The sophistication of forest structures plays a key role in controlling the roles of forest ecosystems and has a strong impact on biodiversity. Yet, knowledge of global forest structural complexity dynamics and determinants remains scarce. We measure the structural complexity of boreal complexity using a structural complexity index based on terrestrial laser scanning, temperate, subtropical and tropical primary forests. We find that annual precipitation and precipitation seasonality (R2 = 0.89) is primarily explained by the global heterogeneity in forest structural complexity. We model the potential structural complexity across biomes using the structural complexity of primary forests as a benchmark and present a global map of the potential structural complexity of the Eco regions of the Earth's forest. Our studies show distinct latitudinal trends of forest structure and illustrate that high structural complexity hotspots correlate with plant diversity hotspots. Our findings propose spatially comparing shifts in forest structure with climate change within and through biomes, taking into account the mechanistic underpinnings of forest structural complexity.
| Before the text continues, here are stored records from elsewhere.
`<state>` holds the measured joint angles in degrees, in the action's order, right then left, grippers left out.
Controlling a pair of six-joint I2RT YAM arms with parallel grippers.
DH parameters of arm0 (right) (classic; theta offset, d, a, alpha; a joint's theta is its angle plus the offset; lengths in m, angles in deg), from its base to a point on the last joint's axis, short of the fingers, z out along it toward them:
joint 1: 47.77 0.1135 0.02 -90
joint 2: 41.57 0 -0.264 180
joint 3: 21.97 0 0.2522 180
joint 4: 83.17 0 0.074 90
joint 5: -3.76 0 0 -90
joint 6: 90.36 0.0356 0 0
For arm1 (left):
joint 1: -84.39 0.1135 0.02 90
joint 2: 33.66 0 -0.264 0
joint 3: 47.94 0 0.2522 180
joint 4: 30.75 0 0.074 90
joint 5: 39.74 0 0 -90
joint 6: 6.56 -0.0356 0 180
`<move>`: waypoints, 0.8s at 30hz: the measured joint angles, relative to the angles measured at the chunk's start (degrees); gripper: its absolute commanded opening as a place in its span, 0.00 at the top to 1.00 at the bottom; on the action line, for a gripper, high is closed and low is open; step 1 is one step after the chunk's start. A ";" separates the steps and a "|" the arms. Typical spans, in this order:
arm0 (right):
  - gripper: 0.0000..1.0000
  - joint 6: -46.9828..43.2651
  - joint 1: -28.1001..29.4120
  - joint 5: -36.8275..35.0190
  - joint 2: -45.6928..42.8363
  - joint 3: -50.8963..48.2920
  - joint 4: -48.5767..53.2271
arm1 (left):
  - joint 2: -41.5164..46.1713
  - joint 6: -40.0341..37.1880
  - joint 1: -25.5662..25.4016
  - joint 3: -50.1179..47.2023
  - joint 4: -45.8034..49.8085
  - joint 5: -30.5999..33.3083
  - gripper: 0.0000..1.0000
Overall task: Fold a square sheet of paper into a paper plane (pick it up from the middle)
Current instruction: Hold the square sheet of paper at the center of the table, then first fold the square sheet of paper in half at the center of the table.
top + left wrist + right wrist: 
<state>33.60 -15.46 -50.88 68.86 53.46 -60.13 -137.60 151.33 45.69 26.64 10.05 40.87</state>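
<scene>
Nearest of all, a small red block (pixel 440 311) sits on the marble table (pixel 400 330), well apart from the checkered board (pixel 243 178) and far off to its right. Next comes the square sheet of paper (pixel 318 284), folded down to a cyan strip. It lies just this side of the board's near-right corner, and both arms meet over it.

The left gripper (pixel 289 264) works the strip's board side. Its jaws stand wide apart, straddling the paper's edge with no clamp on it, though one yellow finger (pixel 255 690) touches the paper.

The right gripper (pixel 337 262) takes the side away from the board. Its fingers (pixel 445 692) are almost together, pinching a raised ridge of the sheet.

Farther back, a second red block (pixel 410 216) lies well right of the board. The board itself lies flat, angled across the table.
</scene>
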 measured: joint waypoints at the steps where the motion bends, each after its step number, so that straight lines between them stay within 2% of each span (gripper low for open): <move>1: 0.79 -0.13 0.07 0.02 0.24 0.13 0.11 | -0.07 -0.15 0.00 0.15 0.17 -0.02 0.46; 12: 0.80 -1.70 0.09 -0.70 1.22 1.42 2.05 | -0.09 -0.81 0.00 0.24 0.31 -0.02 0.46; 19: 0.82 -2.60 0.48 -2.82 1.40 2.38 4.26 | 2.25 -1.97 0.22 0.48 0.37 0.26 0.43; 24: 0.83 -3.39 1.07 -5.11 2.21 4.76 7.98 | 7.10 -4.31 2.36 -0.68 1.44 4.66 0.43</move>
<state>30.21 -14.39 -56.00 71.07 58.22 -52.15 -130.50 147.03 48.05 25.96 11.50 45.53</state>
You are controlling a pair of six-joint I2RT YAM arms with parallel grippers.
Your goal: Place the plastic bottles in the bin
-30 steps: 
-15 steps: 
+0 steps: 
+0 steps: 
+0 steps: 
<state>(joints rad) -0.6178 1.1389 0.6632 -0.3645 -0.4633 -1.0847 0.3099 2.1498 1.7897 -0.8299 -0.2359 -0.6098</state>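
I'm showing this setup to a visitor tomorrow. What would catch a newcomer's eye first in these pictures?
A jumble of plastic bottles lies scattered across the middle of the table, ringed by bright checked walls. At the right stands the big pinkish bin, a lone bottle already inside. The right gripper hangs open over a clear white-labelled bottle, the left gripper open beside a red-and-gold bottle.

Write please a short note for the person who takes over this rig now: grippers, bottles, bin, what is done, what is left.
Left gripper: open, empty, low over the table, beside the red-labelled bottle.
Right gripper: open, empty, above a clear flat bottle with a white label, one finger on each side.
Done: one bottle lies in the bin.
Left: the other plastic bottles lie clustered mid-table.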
The composition and functionality of boreal, temperate and tropical forest ecosystems will be changed by climate change, with opposing, yet undefined, impacts on habitats and ecosystem functions across biomes. Land biodiversity responses and ecological roles to climate change are closely related to changes in the systemic complexity of forests. As a result, recognizing the impacts of climate change on forest habitats and habitat functions requires a detailed understanding of the systemic complexity of forests through climate controls. Climate forms forest compositional and functional variability, which are important determinants of the complexity of forest structure. It remains uncertain, however, how environment and compositional and functional diversity interactions transform into global forest structural complexity trends. To help forecast how biodiversity And ecosystem functions will respond to climate change, understanding the climatic determinants and global dynamics of forest structural complexity could provide the desperately needed basis.

The goal of forest structural complexity is to measure the distribution of trees and their canopies in three-dimensional space, thereby extending structural characteristics such as biomass, leaf area or canopy height beyond summarizing forest structure. At the stand level, a larger range of tree sizes and crown morphologies represents greater structural sophistication, this result in multi-layered and more densely-packed canopies and a higher relation between individual canopies of the tree. The degree of heterogeneity in biomass distribution in three-dimensional space may thus be described by forest structural complexity and depends on the spatial trends and efficiency of canopy space occupation. Tests of forest structural complexity, first used to answer core ecological questions such as the relationship between habitat heterogeneity and biodiversity, have recently proven useful for explaining relationships between three-dimensional forest structure, biodiversity, and ecosystem functions. The enhanced availability of LiDAR airborne and terrestrial (Light Detection and Ranging) Technologies for the implementation of forest ecology, which offer an ability to measure the three-dimensional existence of forest systems, have contributed to the creation of new methodologies and measurements to quantify the complexity of forest structures. Structural complexity tests have proved to be effective predictors of net primary efficiency; important factors of forest growth are accounted for in structural complexity metrics, such as filled canopy area connectivity of tree canopies, and therefore light absorption.

Author Info

Bhusan H*
 
Department of Forest Sciences, Rain Forest Research Institute, Assam, India
 

Citation: Bhusan H (2021) Editorial Note on Global Forest Simulations and Climate Controls. J Forest Res. 10:249.

Received: 18-Feb-2021 Accepted: 18-Feb-2021 Published: 25-Feb-2021 , DOI: 10.35248/2168-9776.21.10.249

Copyright: © 2021 Bhusan H. This is an open-access article distributed under the terms of the Creative Commons Attribution License, which permits unrestricted use, distribution, and reproduction in any medium, provided the original author and source are credited.